I think the problem with our youth development system in not identifying the talent. It is what is done to train and nurture that talent.

Another problem is that many of the would be diamonds are playing basketball and have never set foot on a soccer field. But that is a different discussion.
 

My opinion (actually its not an opinion but fact) is the article completely misses the elephant in the room and takes a turn down an easy lane of bias. Can we all agree that the world revolves around money? Club soccer is not immune. Money, money, money. The MLS is in business to make money. The players at the professional level all want money. Even the vast majority of "Clubs" need money to pay for fields, coaches, refs, etc.

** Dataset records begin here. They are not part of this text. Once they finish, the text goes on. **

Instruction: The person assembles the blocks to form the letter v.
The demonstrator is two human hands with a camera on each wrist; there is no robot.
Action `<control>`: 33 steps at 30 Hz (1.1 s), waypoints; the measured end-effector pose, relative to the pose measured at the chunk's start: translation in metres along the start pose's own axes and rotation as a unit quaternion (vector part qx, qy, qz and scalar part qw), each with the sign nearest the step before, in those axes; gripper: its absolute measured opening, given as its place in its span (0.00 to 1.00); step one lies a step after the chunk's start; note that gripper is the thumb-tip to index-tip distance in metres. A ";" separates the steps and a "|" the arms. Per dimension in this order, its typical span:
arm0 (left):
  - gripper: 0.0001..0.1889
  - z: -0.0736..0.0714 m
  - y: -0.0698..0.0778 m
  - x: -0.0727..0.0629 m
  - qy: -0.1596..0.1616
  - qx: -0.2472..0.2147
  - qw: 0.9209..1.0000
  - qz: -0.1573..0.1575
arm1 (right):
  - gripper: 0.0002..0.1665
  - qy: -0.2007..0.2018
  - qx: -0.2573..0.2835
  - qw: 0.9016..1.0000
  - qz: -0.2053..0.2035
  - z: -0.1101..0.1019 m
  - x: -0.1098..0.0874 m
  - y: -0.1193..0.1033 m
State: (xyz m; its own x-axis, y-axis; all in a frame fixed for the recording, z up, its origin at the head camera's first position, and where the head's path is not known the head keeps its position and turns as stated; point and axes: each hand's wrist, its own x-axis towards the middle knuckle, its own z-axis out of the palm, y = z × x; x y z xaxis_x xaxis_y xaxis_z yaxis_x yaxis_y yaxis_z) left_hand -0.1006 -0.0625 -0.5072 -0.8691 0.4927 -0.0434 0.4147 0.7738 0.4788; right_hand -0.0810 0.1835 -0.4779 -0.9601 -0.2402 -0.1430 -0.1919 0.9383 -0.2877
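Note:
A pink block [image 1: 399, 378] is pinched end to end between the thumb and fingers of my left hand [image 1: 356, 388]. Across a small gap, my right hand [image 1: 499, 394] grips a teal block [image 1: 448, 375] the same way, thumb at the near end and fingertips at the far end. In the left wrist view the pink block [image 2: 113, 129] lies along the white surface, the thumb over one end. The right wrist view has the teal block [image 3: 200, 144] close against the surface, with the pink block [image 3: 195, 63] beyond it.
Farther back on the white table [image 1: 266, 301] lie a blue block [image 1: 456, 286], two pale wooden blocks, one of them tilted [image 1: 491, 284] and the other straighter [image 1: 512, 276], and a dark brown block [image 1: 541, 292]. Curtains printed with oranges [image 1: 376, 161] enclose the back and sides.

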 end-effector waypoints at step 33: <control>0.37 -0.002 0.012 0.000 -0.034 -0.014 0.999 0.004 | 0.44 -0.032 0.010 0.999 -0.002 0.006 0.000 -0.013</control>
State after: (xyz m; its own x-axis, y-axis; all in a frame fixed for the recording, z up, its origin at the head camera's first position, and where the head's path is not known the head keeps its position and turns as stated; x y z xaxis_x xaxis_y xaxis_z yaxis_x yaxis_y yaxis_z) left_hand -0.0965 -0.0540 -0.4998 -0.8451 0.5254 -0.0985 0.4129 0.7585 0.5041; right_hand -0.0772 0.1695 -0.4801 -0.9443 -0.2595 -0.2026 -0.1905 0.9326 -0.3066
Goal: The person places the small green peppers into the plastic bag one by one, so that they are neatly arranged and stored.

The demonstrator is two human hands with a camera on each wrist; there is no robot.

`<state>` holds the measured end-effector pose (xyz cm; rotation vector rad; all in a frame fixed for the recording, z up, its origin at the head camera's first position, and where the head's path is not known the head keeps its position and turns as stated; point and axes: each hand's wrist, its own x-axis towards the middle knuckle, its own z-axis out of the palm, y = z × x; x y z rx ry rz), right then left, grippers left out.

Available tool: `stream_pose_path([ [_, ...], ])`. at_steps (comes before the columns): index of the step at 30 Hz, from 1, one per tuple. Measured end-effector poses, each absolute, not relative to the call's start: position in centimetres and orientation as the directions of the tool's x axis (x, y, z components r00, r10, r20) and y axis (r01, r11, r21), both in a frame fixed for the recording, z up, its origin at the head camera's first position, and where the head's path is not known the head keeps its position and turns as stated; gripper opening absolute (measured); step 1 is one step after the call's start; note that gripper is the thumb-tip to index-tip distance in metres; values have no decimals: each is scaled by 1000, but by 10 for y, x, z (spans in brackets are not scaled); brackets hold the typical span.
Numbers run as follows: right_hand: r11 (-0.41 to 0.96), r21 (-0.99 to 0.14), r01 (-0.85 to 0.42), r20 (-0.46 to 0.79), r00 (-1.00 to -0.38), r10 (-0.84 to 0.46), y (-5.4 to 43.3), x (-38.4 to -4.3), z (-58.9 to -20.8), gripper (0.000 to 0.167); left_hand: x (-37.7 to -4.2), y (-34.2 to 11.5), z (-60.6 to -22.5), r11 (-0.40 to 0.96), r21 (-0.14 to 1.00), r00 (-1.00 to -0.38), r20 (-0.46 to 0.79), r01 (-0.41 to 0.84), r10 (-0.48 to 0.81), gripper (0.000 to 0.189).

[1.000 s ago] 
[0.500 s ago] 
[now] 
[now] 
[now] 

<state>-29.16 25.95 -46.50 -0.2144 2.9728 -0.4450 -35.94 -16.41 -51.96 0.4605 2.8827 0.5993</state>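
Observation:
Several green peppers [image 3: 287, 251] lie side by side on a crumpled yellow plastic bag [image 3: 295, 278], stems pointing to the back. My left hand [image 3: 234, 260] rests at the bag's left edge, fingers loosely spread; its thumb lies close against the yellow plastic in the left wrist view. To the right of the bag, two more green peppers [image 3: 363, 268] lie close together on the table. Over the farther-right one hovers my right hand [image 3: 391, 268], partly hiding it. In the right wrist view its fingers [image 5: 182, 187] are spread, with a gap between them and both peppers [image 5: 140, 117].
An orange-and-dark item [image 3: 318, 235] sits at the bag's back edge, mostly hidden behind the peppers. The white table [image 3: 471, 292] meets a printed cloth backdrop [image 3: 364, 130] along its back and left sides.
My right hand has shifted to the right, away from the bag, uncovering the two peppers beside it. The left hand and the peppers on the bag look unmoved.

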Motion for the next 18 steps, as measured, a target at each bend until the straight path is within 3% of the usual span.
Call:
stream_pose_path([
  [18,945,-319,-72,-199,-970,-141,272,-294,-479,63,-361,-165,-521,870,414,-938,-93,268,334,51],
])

Why doesn't the clubs or MLS teams invest millions of dollars to go find these diamonds in the rough? Bias? NO!!!! White coaches with English accents? NO!!!! Its money, or lack thereof.

This author and many of you need to appreciate that this is a simple economic problem. In the United States of America we have yet to adopt FIFA's "Training and Solidarity Payments." We have stripped the financial incentive out of prospective development. The only incentive an MLS team has is they get to label the player a "homegrown player" skipping the draft and receiving some salary cap relief. Without making training and solidarity payments we (the US of A) put ourselves at a serious disadvantage to the rest of the world.

Its stupid and the author is stupid ignorant for not appreciating this fundamentally basic fact. There is no financial incentive to reach into the barrio or ghetto or countryside or anyplace else to find these diamonds because there is no freaking money to be made.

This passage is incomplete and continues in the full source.